Exercise data:
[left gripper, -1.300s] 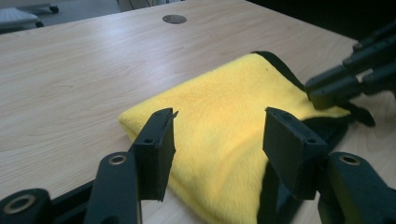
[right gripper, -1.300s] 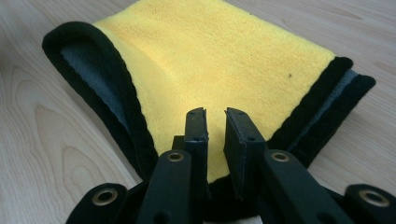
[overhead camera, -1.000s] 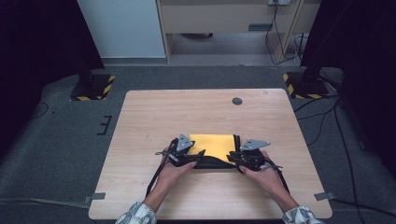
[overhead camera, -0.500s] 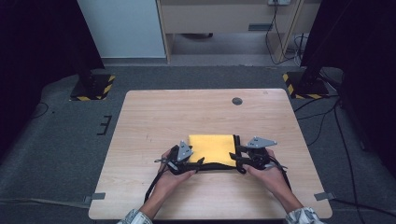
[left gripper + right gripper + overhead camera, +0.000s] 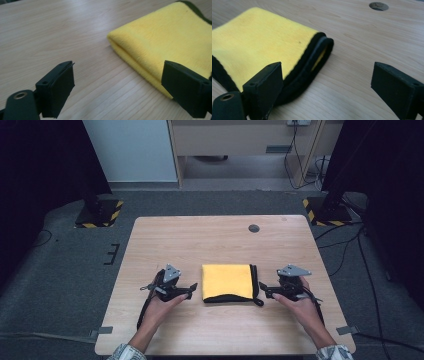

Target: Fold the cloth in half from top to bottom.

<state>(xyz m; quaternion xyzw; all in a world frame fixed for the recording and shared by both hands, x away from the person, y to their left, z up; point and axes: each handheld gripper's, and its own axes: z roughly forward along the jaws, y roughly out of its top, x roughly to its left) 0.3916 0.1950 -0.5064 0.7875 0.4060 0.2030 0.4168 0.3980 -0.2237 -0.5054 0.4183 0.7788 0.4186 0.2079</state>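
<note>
A folded yellow cloth with a black hem lies flat on the wooden table, near its front middle. My left gripper rests just left of the cloth, open, its jaws having just been opening with nothing between them. In the left gripper view the cloth's folded edge lies ahead and to the right of the gripper. My right gripper sits just right of the cloth, open, jaws also just opened and empty. In the right gripper view the black-hemmed edge lies left of the gripper.
A round cable hole sits in the table's far right part, seen too as the hole. Stands with yellow-black striped feet flank the table on the floor. Cables trail at the right.
Both grippers let go of the cloth's front edge and drew apart, left one leftward, right one rightward. The cloth now lies folded between them.
</note>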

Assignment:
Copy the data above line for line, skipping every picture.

Exercise response:
[left gripper, -1.300s] 
[right gripper, -1.300s] 
[overhead camera, -1.000s] 
[overhead camera, -0.500s] 
[left gripper + right gripper + overhead camera, +0.000s] 

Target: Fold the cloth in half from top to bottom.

<state>(xyz m; quaternion xyzw; all in a world frame fixed for the recording and shared by both hands, x away from the person, y to their left, z up; point and axes: each handheld gripper's, and its own axes: z roughly forward along the jaws, y roughly out of its top, x roughly to its left) 0.3916 0.1950 -0.5064 0.7875 0.4060 0.2030 0.4168 0.3980 -0.2237 -0.5054 0.4183 0.7788 0.4186 0.2079</state>
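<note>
A folded yellow cloth with a black hem lies flat on the wooden table, near its front middle. My left gripper rests just left of the cloth, open, its jaws having just been opening with nothing between them. In the left gripper view the cloth's folded edge lies ahead and to the right of the gripper. My right gripper sits just right of the cloth, open, jaws also just opened and empty. In the right gripper view the black-hemmed edge lies left of the gripper.
A round cable hole sits in the table's far right part, seen too as the hole. Stands with yellow-black striped feet flank the table on the floor. Cables trail at the right.
Both grippers let go of the cloth's front edge and drew apart, left one leftward, right one rightward. The cloth now lies folded between them.
</note>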

What this exercise required has been given in full.